(Source material Opens)
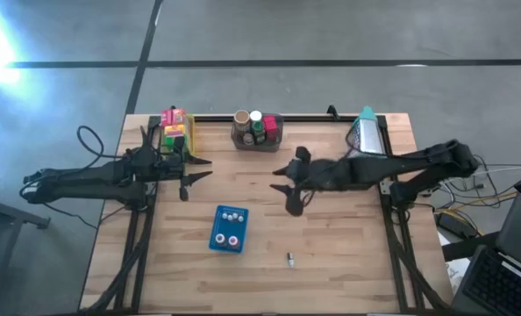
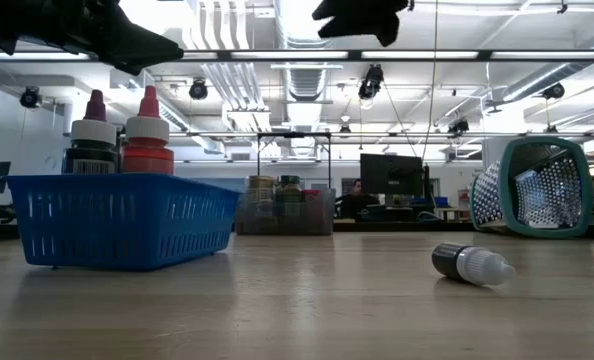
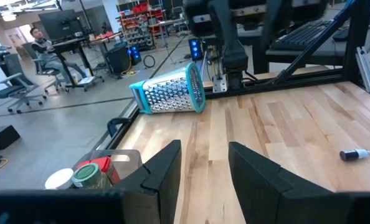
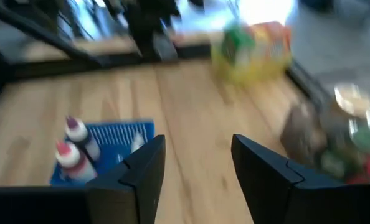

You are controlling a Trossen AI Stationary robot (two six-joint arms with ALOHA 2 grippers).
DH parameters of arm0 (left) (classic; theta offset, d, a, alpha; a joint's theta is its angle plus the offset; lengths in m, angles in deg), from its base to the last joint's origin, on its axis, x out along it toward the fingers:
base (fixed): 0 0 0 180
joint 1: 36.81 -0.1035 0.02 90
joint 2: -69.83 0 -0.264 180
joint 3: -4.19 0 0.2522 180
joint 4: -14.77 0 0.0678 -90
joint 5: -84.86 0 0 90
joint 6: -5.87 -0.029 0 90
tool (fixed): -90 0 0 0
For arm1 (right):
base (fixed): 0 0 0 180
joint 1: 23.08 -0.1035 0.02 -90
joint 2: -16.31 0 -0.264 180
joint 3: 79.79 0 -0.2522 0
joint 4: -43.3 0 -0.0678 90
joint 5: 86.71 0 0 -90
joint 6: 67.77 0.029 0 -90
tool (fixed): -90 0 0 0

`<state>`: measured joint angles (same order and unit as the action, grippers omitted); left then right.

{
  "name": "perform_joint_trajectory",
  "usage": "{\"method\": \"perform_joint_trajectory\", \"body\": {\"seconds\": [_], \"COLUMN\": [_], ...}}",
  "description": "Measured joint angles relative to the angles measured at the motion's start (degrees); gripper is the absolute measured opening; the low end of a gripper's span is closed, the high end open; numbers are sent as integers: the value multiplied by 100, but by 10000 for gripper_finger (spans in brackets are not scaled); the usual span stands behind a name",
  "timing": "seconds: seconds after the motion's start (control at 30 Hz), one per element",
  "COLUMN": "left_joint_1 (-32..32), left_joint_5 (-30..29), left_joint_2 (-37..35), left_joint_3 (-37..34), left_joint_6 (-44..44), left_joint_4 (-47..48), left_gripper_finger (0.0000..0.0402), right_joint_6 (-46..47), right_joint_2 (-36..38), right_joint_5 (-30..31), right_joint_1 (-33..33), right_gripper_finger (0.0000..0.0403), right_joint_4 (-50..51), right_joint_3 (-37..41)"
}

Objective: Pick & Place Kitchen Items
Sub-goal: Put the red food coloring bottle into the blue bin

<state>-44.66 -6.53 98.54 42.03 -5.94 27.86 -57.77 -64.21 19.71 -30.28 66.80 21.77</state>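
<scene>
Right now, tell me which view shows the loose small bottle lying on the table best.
The low view: the small bottle lies on its side, dark body and pale cap clear. The high view shows only a speck near the table's front edge. The left wrist view catches it far off; the right wrist view misses it.

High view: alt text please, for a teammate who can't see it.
Both arms hang over a wooden table, right gripper open above its centre, left gripper open near the yellow bin. A blue tray holds bottles; one small bottle lies loose.

No lettering, brand, number or sign is legible in any view. The boxes (image 1: 174, 128) and bottles (image 2: 148, 134) carry labels too small to read.
</scene>
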Motion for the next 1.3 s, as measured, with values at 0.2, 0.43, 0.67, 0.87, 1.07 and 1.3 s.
{"method": "perform_joint_trajectory", "body": {"seconds": [0.2,0.43,0.67,0.87,1.07,1.3], "left_joint_1": [-2,-2,0,2,2,2], "left_joint_5": [0,2,2,4,2,3], "left_joint_2": [0,0,0,0,0,4], "left_joint_3": [0,0,0,0,0,0], "left_joint_6": [2,2,2,2,2,2], "left_joint_4": [31,46,52,57,59,72], "left_gripper_finger": [140,140,140,140,140,140], "right_joint_6": [1973,4192,3913,3908,4578,5729], "right_joint_2": [-752,-1636,-2258,-2633,-2827,-2963], "right_joint_5": [1101,1892,2587,2542,2543,2675], "right_joint_1": [-701,-1484,-1298,-1346,-1722,-2287], "right_gripper_finger": [173,175,169,175,159,136], "right_joint_4": [2506,4459,5148,5176,5250,5419], "right_joint_3": [-1278,-2756,-3967,-4550,-4521,-4460]}}
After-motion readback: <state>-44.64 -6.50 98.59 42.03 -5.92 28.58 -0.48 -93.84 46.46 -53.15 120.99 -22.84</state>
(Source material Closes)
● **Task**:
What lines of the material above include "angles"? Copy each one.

● **Answer space**:
DH parameters of arm0 (left) (classic; theta offset, d, a, alpha; a joint's theta is its angle plus the offset; lengths in m, angles in deg), from its base to the last joint's origin, on its axis, x out along it toward the fingers:
`<state>`: measured joint angles (same order and unit as the action, grippers omitted); left then right.
  "description": "Measured joint angles relative to the angles measured at the motion's start (degrees); gripper is the absolute measured opening; the low end of a gripper's span is closed, the high end open; numbers are sent as integers: the value multiplied by 100, but by 10000 for gripper_finger (spans in brackets are not scaled); the usual span stands behind a name",

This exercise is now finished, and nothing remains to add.